After a natural evolution from his studies on surgical stress response, Dr. Kehlet launched in the mid-1990s the concept of “fast-track surgery”: a multimodal, evidence-based approach to surgical care. Through a series of prospective cohort studies and randomized controlled trials initially using the model of colonic surgery, Dr. Kehlet demonstrated that modifying the perioperative surgical stress response and revising traditional surgical care could have a dramatic impact on postoperative recovery and shorten length of hospital stay. The success of the “fast-track” methodology is based on provision of effective dynamic pain relief (nonopioid, multimodal analgesia allowing early mobilization and early feeding), thus reducing perioperative organ dysfunction and catabolic stress and accelerating postoperative recovery. From colonic surgery, Dr. Kehlet has recently focused on fast-track hip and knee replacement surgery in multicenter collaboration with a focus on detailed assessment of early recovery aspects and minimizing morbidity. Since its introduction, Dr. Kehlet’s “fast-track” concept has been met with universal acclaim, resulting in the implementation of “fast-track surgery” protocols throughout the Western hemisphere. Recognizing that success of fast-track protocols requires a stronger collaboration among surgeons and anesthesiologists, Dr. Kehlet established evidence-based procedure-specific guidelines for perioperative pain management, also called PROSPECT. The aim of this collaboration has been to provide procedure-specific evidence for optimal analgesia, thus identifying appropriate and best analgesic techniques with minimal side effects.
Establishing Prospective Patient Databases
In addition to his contributions to perioperative pain management, Dr. Kehlet is responsible for establishing the first nation-wide hernia database in Denmark with the purpose of optimizing outcome and documenting various approaches to improve care. The database has been widely recognized as an outstanding example of knowledge translation and has served as the model for other patient databases used across Europe and North America.

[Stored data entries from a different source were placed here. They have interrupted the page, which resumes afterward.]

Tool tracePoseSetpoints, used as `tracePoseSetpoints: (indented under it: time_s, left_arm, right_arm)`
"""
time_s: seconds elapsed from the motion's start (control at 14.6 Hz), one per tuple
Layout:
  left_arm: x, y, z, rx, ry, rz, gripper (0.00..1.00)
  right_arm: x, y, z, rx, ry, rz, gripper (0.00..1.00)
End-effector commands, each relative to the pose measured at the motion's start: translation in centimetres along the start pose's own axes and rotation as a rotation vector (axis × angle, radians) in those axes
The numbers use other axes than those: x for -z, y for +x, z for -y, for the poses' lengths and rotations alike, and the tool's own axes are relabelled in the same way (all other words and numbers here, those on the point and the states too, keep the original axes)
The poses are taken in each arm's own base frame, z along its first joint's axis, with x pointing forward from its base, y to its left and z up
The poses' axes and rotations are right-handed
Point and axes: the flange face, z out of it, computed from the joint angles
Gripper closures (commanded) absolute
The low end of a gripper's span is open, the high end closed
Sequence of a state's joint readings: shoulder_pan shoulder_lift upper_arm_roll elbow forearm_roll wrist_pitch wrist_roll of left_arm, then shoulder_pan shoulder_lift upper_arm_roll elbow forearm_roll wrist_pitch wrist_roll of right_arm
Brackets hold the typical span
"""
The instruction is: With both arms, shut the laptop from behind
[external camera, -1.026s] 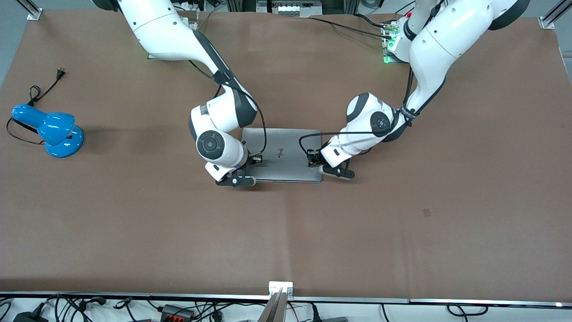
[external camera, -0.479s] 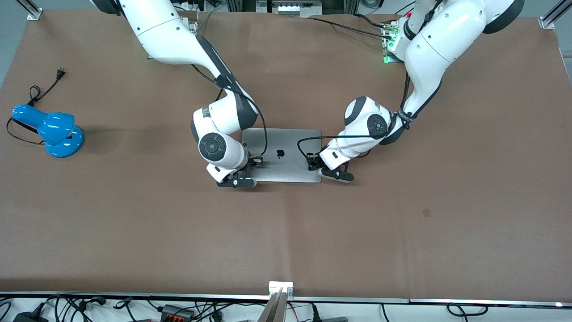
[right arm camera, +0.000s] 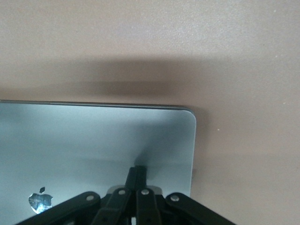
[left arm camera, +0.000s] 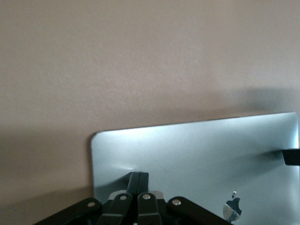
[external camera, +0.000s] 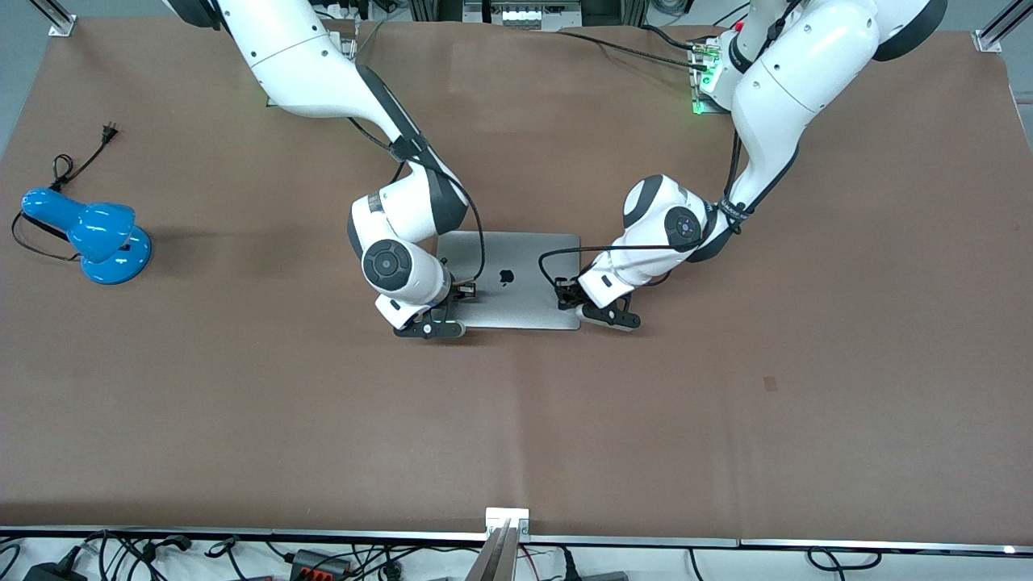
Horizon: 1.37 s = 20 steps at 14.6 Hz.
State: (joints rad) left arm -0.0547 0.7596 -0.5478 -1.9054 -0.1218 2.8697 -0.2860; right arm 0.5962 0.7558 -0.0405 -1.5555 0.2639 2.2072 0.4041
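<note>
The silver-grey laptop [external camera: 516,303] lies shut and flat at the table's middle, its black apple logo [external camera: 507,277] facing up. My left gripper [external camera: 565,295] is shut, with its fingertips touching the lid near the edge toward the left arm's end. In the left wrist view the shut fingers [left arm camera: 138,177] rest on the lid [left arm camera: 197,150]. My right gripper [external camera: 464,292] is shut, with its fingertips on the lid near the edge toward the right arm's end. In the right wrist view the shut fingers [right arm camera: 137,172] rest on the lid [right arm camera: 93,140]. The keyboard and screen are hidden.
A blue desk lamp [external camera: 89,234] with a black cord stands toward the right arm's end of the table. A box with a green light [external camera: 700,85] sits by the left arm's base. A metal bracket [external camera: 507,516] is at the table's near edge.
The lid has gone down the last bit and now lies flat, so the apple logo shows clearly. Both grippers have moved down slightly with it.
</note>
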Motion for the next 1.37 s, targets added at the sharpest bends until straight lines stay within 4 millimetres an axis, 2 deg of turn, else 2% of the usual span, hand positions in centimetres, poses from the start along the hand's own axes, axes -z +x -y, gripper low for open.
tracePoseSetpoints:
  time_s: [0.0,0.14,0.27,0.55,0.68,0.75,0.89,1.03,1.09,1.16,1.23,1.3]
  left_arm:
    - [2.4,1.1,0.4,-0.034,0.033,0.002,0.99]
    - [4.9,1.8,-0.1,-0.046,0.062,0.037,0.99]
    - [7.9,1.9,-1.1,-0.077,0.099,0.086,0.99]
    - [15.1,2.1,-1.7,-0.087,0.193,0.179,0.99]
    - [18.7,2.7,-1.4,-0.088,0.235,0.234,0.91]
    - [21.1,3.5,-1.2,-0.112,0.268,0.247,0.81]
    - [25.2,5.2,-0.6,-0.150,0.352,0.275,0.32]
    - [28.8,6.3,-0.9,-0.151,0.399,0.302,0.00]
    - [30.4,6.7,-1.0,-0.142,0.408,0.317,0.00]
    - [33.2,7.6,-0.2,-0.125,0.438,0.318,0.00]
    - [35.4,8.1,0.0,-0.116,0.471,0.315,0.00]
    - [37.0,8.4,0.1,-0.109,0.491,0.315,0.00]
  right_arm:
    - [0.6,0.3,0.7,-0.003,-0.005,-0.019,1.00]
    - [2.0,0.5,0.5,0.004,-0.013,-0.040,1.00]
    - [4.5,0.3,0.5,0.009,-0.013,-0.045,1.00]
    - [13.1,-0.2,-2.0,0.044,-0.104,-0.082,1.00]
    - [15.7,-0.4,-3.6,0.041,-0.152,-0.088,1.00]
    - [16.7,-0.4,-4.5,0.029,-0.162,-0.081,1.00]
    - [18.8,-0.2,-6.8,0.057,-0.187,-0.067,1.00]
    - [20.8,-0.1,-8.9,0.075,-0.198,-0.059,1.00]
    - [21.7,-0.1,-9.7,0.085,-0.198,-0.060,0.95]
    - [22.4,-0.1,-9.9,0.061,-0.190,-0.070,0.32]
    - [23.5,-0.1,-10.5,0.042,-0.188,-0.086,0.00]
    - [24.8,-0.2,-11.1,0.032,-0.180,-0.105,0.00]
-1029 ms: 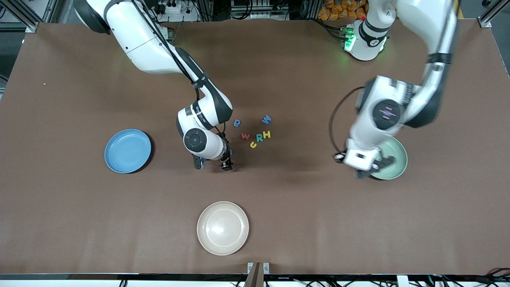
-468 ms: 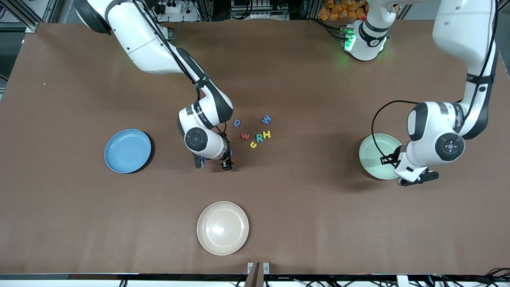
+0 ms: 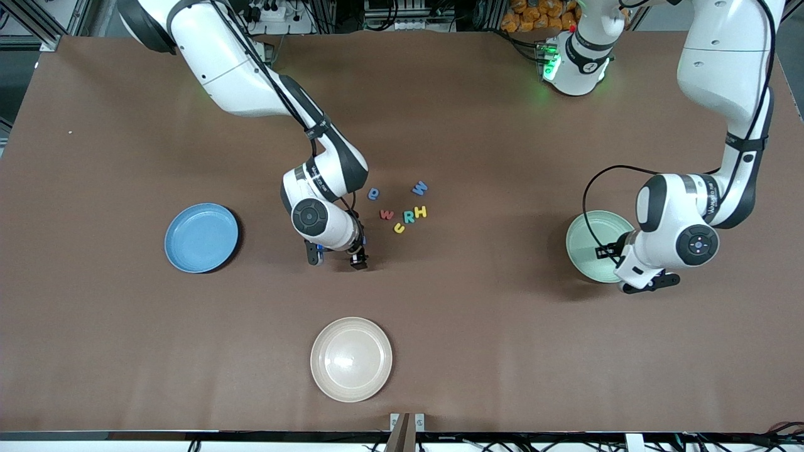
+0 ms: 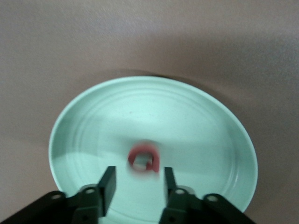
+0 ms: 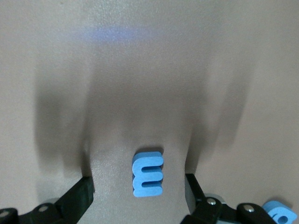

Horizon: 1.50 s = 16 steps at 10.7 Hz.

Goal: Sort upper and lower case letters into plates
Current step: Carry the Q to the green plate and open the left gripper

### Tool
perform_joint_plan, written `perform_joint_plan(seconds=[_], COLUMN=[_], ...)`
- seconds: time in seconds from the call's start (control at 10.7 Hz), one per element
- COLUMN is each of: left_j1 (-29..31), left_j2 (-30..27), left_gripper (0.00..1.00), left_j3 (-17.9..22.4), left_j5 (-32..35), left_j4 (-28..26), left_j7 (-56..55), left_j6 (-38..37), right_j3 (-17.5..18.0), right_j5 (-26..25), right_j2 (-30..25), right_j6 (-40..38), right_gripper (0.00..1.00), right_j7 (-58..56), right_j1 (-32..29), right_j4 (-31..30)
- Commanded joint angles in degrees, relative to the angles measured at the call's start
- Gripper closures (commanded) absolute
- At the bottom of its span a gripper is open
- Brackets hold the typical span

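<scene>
Over the mint plate [image 4: 196, 107], the left hand [image 4: 138, 186] is open, a red letter [image 4: 145, 158] loose between its fingers; the right hand [image 5: 140, 193] is open around a blue letter [image 5: 148, 173] on the worktop [image 3: 440, 314]

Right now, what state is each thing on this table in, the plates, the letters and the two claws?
Mint plate: holds one red letter.
Blue plate: no letters visible in it.
Cream plate: no letters visible in it.
Letter pile: loose on the table.
Blue E: flat on the table between the right claw's fingers.
Left claw: open, over the mint plate.
Right claw: open around the E.
</scene>
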Motion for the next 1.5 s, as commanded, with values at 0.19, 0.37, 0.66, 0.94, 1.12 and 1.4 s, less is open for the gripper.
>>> perform_joint_plan(seconds=[0.19, 0.37, 0.66, 0.94, 1.12, 1.4], left_j1=[-0.6, -0.8, -0.8, -0.7, -0.6, -0.5], left_j2=[-8.4, -11.6, -15.8, -21.5, -24.9, -27.7], left_gripper=[0.0, 0.0, 0.0, 0.0, 0.0, 0.0], left_j3=[-1.8, -4.1, -5.4, -6.8, -7.2, -7.5], left_j5=[0.4, 1.2, 1.4, 1.4, 1.4, 1.4], left_j4=[2.1, 6.8, 10.7, 11.0, 11.0, 11.6], left_j7=[1.4, 0.6, 0.6, 0.7, 1.0, 1.4], left_j6=[-3.4, -9.9, -15.1, -15.9, -16.8, -18.9], right_j3=[-0.2, -0.2, -0.2, -0.2, -0.2, -0.2], right_j5=[-2.0, -2.6, -3.7, -4.1, -4.9, -5.3], right_j2=[-0.7, -0.8, -0.8, -1.1, -1.3, -1.4], right_j6=[0.2, 0.3, 0.2, 0.0, 0.1, 0.2], right_gripper=[0.14, 0.14, 0.17, 0.17, 0.24, 0.41], right_j7=[1.5, 1.6, 1.7, 1.7, 1.7, 1.7], right_j1=[1.7, 1.8, 1.8, 1.8, 1.8, 1.8], right_j4=[-2.3, -2.5, -2.6, -2.6, -3.5, -3.6])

Dr. Kehlet’s record of insatiable intellectual curiosity and impeccable scientific merit serves as an excellent model for future leaders in surgery and anesthesia who are actively involved in investigating perioperative pathophysiology and surgical outcomes. Despite his astonishing contributions, Dr. Kehlet continues to be academically active and devotes his time to mentoring young physicians. When he is not challenging lingering surgical dogmas, Dr. Kehlet shares his passion for art and music with his wife Susanne and tries to find the time to leave Copenhagen and take refuge in their ocean cottage. Henrik is a great friend, an outstanding colleague, and a passionate debater. I can think of few people more deserving of this fine award.
Support was provided solely from institutional and/or departmental sources.
The author declares no competing interests.